Para imigran sendiri berpindah ke Surabaya untuk memperbaiki taraf hidup yang
lebih baik. Namun, tak jarang juga para imigran yang berpindah ke Surabaya taraf
hidupnya menjadi lebih buruk. Karena dengan adanya bukti bahwa beberapa dari mereka
masih tinggal di tempat tinggal yang illegal dan juga semakin menambah jumlah
pengangguran yang ada di Kota Surabaya.
Namun saat ini, Pemerintah Kota (Pemkot) Surabaya melalui Dinas
Kependudukan dan Pencatatan Sipil, akan mengetatkan pemberian izin bagi warga luar
kota yang ingin tinggal atau pindah datang ke Surabaya. Kepala Dinas Kependudukan
dan Pencatatan Sipil (Dispendukcapil) Kota Surabaya, M Suharto Wardoyo mengatakan,
setiap penduduk yang datang ke Surabaya setelah ada surat keterangan pindah dari daerah
asal, kemudian meminta surat keterangan jaminan tempat tinggal dari RT/RW lalu ke
kelurahan.
Di kelurahan, petugas akan memverifikasi tempat tinggalnya, termasuk pekerjaan yang
bersangkutan, kecuali bila ada keterangan formal pekerjaan dari perusahaan.
"Intinya, di Surabaya betul-betul sudah ada jaminan tempat tinggal yang layak
dan juga sudah ada pekerjaan layak.

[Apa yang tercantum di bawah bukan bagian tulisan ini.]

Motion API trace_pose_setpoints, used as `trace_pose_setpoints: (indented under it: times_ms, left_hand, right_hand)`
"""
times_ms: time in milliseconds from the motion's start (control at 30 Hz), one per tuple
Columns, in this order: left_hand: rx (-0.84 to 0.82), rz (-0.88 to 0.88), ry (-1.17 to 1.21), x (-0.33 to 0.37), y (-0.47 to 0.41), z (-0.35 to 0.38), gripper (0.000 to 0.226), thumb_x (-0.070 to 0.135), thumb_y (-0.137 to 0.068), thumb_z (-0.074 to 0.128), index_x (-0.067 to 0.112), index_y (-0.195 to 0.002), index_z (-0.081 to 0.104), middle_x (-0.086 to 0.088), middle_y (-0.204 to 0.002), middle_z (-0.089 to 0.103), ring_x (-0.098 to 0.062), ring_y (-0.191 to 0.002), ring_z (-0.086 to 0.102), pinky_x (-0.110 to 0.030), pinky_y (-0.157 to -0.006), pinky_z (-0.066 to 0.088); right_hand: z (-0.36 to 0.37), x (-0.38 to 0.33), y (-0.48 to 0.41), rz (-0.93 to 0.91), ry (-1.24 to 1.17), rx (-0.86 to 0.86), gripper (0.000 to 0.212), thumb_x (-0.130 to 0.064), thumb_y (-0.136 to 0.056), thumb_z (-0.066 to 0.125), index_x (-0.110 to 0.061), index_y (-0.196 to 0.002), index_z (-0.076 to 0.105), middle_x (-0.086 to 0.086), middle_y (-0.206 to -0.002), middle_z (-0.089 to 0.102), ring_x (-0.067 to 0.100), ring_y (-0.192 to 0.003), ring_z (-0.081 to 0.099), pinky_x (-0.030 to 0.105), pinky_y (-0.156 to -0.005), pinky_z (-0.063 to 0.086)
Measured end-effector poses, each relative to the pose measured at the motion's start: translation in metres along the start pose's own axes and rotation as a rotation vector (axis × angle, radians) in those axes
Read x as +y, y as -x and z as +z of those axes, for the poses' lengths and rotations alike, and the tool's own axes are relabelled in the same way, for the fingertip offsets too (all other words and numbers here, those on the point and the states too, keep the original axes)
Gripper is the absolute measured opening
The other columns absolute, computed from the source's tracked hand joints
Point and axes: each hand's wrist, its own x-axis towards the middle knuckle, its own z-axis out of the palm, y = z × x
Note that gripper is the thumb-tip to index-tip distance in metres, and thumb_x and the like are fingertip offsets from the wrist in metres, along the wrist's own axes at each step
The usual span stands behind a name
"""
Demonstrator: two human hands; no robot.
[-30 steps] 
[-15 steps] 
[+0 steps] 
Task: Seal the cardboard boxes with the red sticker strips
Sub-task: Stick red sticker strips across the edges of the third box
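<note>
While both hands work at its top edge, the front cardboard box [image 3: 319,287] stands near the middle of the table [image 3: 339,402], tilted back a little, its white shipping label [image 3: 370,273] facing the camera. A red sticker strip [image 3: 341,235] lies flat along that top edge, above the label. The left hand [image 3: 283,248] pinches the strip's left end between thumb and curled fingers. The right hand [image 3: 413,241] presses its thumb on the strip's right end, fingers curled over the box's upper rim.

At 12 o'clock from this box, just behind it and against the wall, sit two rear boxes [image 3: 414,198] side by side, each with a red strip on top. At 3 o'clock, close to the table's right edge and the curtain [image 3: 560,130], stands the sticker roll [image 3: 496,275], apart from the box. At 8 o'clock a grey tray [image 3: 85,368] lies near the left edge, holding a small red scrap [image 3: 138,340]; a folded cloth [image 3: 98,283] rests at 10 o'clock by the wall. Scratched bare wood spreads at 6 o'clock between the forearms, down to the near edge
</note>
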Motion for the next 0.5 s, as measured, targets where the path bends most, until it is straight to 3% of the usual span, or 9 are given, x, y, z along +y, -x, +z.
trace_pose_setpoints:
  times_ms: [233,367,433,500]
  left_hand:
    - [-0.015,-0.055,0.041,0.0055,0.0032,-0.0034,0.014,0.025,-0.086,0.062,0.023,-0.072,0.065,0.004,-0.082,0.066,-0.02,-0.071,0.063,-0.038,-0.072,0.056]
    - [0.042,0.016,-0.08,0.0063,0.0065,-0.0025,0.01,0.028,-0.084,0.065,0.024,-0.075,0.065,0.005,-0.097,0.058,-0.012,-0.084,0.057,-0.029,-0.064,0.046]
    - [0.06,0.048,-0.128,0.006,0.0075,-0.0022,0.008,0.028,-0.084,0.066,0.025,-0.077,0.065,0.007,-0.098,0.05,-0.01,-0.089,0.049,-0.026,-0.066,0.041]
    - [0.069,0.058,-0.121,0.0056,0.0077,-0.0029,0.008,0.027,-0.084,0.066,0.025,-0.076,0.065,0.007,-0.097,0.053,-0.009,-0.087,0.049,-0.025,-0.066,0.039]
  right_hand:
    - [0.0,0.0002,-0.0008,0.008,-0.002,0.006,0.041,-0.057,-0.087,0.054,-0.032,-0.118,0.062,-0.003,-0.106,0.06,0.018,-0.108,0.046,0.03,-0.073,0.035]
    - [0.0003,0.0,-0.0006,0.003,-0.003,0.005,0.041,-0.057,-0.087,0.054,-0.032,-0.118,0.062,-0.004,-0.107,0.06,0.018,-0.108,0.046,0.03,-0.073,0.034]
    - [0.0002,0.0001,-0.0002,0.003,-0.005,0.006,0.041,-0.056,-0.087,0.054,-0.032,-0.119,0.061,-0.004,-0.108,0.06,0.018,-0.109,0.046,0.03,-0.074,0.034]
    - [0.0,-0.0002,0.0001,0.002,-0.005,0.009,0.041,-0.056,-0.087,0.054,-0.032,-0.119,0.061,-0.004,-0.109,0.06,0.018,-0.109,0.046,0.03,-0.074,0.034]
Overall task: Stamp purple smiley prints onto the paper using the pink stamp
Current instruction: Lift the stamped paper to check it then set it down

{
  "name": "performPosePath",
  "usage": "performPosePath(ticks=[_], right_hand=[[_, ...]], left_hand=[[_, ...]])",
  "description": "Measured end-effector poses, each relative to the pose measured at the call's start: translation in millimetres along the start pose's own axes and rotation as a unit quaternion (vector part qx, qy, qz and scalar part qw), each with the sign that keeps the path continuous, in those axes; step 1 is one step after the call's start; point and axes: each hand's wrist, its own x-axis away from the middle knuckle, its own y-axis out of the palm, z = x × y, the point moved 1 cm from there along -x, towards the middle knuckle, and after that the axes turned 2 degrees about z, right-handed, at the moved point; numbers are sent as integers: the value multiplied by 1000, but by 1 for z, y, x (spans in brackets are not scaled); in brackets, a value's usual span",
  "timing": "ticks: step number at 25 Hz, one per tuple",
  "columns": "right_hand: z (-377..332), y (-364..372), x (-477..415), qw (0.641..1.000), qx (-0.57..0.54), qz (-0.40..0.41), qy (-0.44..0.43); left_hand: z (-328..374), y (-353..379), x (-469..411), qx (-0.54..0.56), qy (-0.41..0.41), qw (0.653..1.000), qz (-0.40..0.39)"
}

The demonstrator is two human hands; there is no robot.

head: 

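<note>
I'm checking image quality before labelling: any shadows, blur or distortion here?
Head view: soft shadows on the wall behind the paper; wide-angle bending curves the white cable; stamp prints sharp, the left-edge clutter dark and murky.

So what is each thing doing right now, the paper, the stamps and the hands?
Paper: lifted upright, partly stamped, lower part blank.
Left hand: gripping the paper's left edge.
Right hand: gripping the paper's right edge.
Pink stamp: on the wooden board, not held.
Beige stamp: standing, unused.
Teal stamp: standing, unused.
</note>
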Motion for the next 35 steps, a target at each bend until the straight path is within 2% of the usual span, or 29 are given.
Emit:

Jangan sampai di Surabaya tidak ada pekerjaan,"
tutur Suharto, Jumat, 8 September 2017.
Upaya perbaikan kualitas lingkungan akibat kepadatan penduduk juga dilakukan
dengan menerapkan program Kampung Improvement Program (KIP) yang berupa
program penataan lingkungan kampung agar menjadi lebih kondusif. Selain itu walikota
Surabaya saat ini Tri Risma Harini sedang gencar-gencarnya membangun taman-taman di
seluruh wilayah Kota Surabaya hingga di pelosok wilayah Surabaya, seperti yang baru-
baru ini adalah Taman Suroboyo yang berlokasi di dekat Desa Nambangan, Kenjeran.